Karakter morfologi dan fisiologi daun tersebut memungkinkan untuk dapat dijadikan sebagai marka adaptasi kedelai terhadap intensitas cahaya rendah. Karakter morfologi daun yang berpotensi menjadi kriteria seleksi kedelai terhadap intensitas cahaya rendah adalah karakter luas daun. Hasil penelitian ini menunjukkan luas daun memiliki koefesien korelasi yang tinggi dengan hasil, nilai duga heritabilitas arti luas yang tergolong tinggi dengan tipe aksi aditif. Menurut Nyquist (1991) apabila suatu karakter memiliki nilai duga heritabilitas arti luas yang tinggi dengan tipe aksi gen aditif maka karakter tersebut memiliki nilai heritabilitas arti sempit yang tinggi. Dengan demikian selain karakter hasil per tanaman, karakter luas daun dapat dijadikan sebagai penciri adaptasi sekaligus

sebagai kriteria seleksi dalam perbaikan adaptasi kedelai terhadap intensitas cahaya rendah.

Hasil penelitian ini juga menunjukkan bahwa karakter fisiologi daun seperti kandungan klorofil (klorofil a, b dan total) memiliki nilai koefesien korelasi dengan hasil yang tinggi, nilai heritabilitas arti luas yang tinggi, dikendalikan oleh dua gen mayor dengan tipe aksi gen duplikat dominan epistasis (isoepistasis).

Nilai duga heritabilitas arti luas yang tinggi pada karakter kandungan klorofil a, klorofil b, klorofil total, dan rasio klorofil a/b mengindikasikan bahwa pewarisan karakter tersebut ditentukan oleh ragam genetik yang besar dengan sedikit pengaruh ragam lingkungan. Hasil penelitian ini sejalan dengan yang dilaporkan Muhuria (2007). Dalam hal ini ragam genetik merupakan ragam genetik total yang mencakup ragam dominan (σ2

D), ragam aditif (σ2

A), dan ragam epistasis (σ2I) (Fehr 1987; Roy 2000).
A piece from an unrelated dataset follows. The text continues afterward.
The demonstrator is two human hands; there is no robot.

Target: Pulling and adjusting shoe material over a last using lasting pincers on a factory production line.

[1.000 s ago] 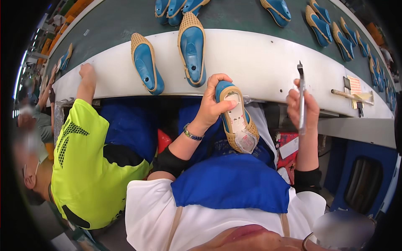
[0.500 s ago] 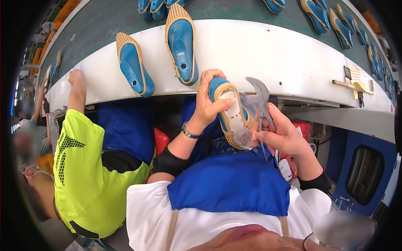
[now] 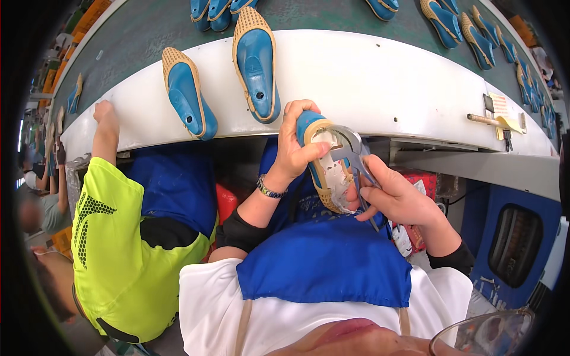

Kasus pada karakter fisiologi daun ini menarik karena yang selama ini telah banyak dipublikasikan merupakan karakter yang dianggap baik untuk dijadikan kriteria seleksi ternyata sebaliknya tidak dapat digunakan sebagai kriteria seleksi karena pengaruh ragam epistasis. Oleh karena itu untuk menghindari nilai bias dari heritabilitas arti luas harus disertai dengan analisis tindak gennya.
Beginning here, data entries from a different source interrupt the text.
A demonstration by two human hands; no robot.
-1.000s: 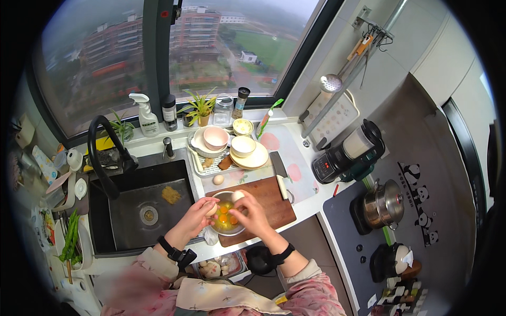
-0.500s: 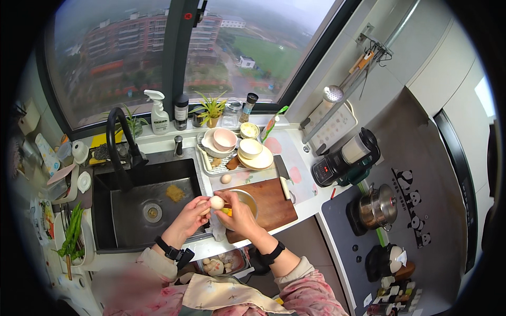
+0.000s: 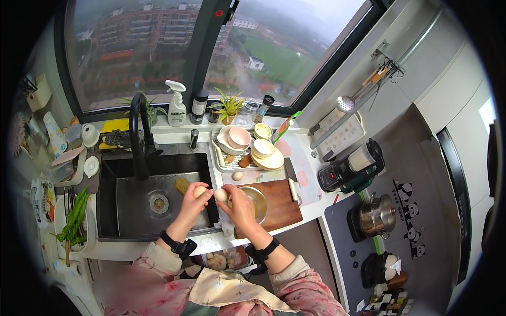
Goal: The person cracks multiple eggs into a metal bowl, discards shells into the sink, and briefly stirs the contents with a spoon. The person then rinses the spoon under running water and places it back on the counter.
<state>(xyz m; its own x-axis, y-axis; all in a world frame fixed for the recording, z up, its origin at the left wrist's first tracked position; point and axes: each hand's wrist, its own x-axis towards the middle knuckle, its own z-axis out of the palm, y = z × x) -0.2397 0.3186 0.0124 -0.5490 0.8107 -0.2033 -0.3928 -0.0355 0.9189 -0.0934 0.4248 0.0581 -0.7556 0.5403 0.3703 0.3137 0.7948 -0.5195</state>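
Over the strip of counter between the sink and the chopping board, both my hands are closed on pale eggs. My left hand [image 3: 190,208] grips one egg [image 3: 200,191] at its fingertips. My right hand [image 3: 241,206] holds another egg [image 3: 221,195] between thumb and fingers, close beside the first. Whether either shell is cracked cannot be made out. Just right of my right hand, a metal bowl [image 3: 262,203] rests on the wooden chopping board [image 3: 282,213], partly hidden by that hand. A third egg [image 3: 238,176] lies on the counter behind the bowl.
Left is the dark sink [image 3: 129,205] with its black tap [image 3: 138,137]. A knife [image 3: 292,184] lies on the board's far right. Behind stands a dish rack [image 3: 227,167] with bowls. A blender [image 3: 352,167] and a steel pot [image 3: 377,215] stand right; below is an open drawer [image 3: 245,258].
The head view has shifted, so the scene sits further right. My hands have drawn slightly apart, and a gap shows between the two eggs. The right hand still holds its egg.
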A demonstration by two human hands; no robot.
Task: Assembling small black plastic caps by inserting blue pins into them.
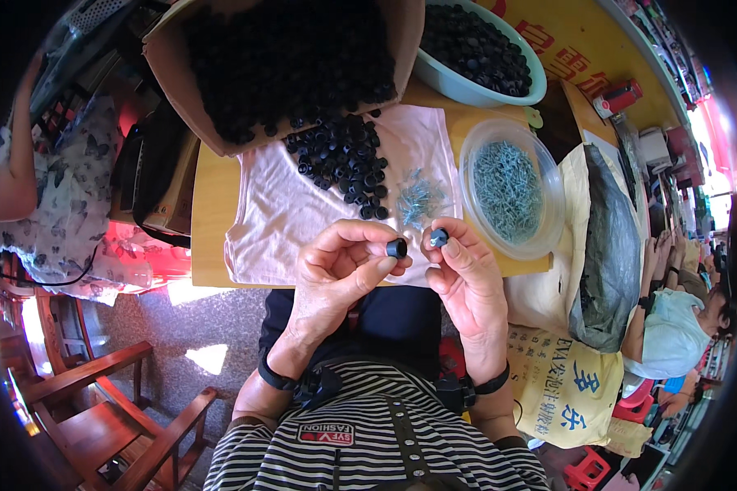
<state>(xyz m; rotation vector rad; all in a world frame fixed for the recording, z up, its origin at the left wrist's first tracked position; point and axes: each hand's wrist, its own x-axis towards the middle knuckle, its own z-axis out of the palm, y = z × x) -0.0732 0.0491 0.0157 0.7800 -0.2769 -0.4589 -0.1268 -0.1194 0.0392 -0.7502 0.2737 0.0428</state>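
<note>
Pinched lightly between thumb and fingers, each hand has a piece: my left hand (336, 266) grasps a short black cap (397, 248), and my right hand (472, 278) grasps a dark cap with a pale blue bit (439, 238) showing on it. Under everything beyond my lap is the yellow-brown table (213, 233). On it, at eleven o'clock from my hands, a cardboard box (408, 45) full of black caps lies open toward me; the pale pink cloth (262, 221) spreads before it. The pale green basin (454, 82), also heaped with black pieces, sits at one o'clock, and the clear round tub (555, 192) of bluish pins at two, nearer my right hand. The loose black caps (344, 164) spill at eleven o'clock from my left; the loose bluish pins (418, 199) lie at eleven from my right. Smallest gap of all: the right-hand piece sits just short of three o'clock from the left-hand one, near but apart. Both are stubby, and I cannot tell exactly how their axes line up.
</note>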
Informasi genetik karakter fisiologi yang diperoleh pada penelitian ini mencerminkan sekurang-kurangnya dua gen dominan yang meregulasi karakter kandungan klorofil tersebut. Gen-gen mayor tersebut yang terlibat dalam mekanisme toleransi perlu dilanjutkan pada level molekuler untuk melihat pola ekspresi gen-gen tersebut. Selain untuk mempelajari mekanisme adaptasi dari aspek molekuler, analisis ekspresi gen-gen fotosintetik atau non fotosintetik yang terkait adaptasi kedelai terhadap intensitas cahaya rendah tersebut penting dilakukan untuk mengetahui apakah gen-gen pengendali tersebut dapat dijadikan sebagai marka adaptasi atau tidak.